Specific Microorganisms on Skin
Propionobacterium acnes:
Lives within hair follicles and sweat glands. Increased sebum production can lead to acne during hormonal changes (puberty, pregnancy).
Staphylococcus spp.:
Includes S. aureus and S. epidermidis, prevalent on skin and especially in and around nostrils and nasal cavity.
Fungi:
Require higher moisture, found in conditions like athlete's foot and dandruff (dermatitis).
Oral Cavity
Microorganisms: Includes Lactobacillus acidophilus and Streptococcus mutans.
Impact of Lactobacillus:
Can lower the pH of the mouth to a level that dissolves tooth enamel, leading to dental caries (tooth decay).
Respiratory Tract
Lower Respiratory Tract:
Generally, not colonized by microorganisms.
Epithelium has goblet cells (mucus production) and ciliated cells (mucus movement).
System: Muco-Ciliary Escalator prevents inhaled microorganisms from settling.
Alveoli:
Lack goblet or ciliated cells. If organisms colonize here, it may lead to infections like pneumonia.
Pharynx
Microorganisms:
Includes Streptococcus pneumoniae and Haemophilus influenzae.
Normally kept at low levels by microbial competition and a healthy immune system.
Stomach
Colonization:
Normally not colonized due to low pH (around 2-3).
Exception: Certain organisms like Helicobacter pylori can survive and are associated with ulcers and chronic gastritis.
Intestinal Tract
pH Changes:
pH shifts from acidic (stomach) to more basic (intestines) due to bile salts and digestive enzymes.
Diversity of Microbiota:
A wide variety of microorganisms prosper in the intestinal tract, contributing to vitamin production.
Enterics: Organisms residing in the intestinal tract.
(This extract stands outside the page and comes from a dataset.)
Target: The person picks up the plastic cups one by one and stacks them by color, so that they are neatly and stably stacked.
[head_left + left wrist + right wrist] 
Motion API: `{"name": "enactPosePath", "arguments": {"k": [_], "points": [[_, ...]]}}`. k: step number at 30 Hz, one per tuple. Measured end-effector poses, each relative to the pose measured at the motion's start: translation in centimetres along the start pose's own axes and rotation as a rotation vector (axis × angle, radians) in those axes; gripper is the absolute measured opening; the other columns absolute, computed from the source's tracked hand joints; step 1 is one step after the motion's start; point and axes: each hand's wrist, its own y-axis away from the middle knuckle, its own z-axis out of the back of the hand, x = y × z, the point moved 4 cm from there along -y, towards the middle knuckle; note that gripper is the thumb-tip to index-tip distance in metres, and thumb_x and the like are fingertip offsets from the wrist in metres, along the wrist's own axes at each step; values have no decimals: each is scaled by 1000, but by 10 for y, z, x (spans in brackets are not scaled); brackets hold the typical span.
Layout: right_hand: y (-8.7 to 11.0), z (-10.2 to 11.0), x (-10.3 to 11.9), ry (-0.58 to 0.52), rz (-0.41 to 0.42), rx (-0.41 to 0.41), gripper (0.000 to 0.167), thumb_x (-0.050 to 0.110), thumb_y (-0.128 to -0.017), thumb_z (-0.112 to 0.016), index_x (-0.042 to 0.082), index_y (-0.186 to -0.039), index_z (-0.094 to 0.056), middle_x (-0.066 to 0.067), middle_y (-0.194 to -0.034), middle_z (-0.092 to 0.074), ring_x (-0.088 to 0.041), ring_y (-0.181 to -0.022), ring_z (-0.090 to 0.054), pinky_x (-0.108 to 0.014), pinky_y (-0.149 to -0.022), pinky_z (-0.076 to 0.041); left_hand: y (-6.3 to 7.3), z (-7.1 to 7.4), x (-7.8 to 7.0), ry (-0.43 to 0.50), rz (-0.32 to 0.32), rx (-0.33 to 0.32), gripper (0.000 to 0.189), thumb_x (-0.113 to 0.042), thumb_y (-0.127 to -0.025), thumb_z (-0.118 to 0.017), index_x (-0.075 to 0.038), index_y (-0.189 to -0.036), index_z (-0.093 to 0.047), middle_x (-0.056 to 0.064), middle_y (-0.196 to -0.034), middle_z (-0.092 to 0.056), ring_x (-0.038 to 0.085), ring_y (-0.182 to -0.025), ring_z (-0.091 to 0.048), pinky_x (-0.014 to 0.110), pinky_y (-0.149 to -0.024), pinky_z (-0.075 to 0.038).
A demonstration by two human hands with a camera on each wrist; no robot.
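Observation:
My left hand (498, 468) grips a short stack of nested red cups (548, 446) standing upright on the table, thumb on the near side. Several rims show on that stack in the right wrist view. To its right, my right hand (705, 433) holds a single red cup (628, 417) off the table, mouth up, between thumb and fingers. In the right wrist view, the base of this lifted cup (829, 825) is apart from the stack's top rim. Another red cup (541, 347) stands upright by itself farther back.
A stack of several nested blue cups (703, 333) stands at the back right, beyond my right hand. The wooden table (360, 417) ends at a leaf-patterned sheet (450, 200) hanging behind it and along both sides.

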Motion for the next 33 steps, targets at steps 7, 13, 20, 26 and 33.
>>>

Largest family: Enterobacteriaceae. Note that all members of Enterobacteriaceae are enterics but not all enterics belong to Enterobacteriaceae.
Genitourinary Tract
Urinary Tract:
Typically sterile except for the distal parts of the urethra where microorganisms can be found.
Freshly produced urine is acidic and sterile.
Vaginal Microbiota:
Lactobacillus acidophilus colonizes the vagina, lowering pH to inhibit growth of unwanted organisms.
Neonates
Sterile Environment:
Uterine environment is normally sterile. Microorganisms first colonize infants during birth and shortly after.
Notably, this is the only time in life that a person is free from microbial colonization.
Importance of Microbial Competition
Microbial competition regulates the population levels of various microorganisms, maintaining equilibrium.
Disruption in normal microbiotic populations can favor the growth of potentially harmful organisms, leading to diseases like thrush due to fungal overgrowth.
Environmental Microbiota
Importance of Soil Microorganisms:
Critical in organic/inorganic decomposition for environmental stability.
Examples:
Rhizobium and Azotobacter fix atmospheric nitrogen for plants.
Bio-remediation:
A process that manipulates microorganisms to cleanse and restore polluted environments.
Conclusion on Microbiota
The need for balanced and stable microbiotic populations is essential for:
Control over growth and spread of harmful organisms.
Performance of critical biological functions, including nutritional support and immune system stimulation.
The notion that sterilizing the body would be detrimental due to the roles of beneficial microorganisms.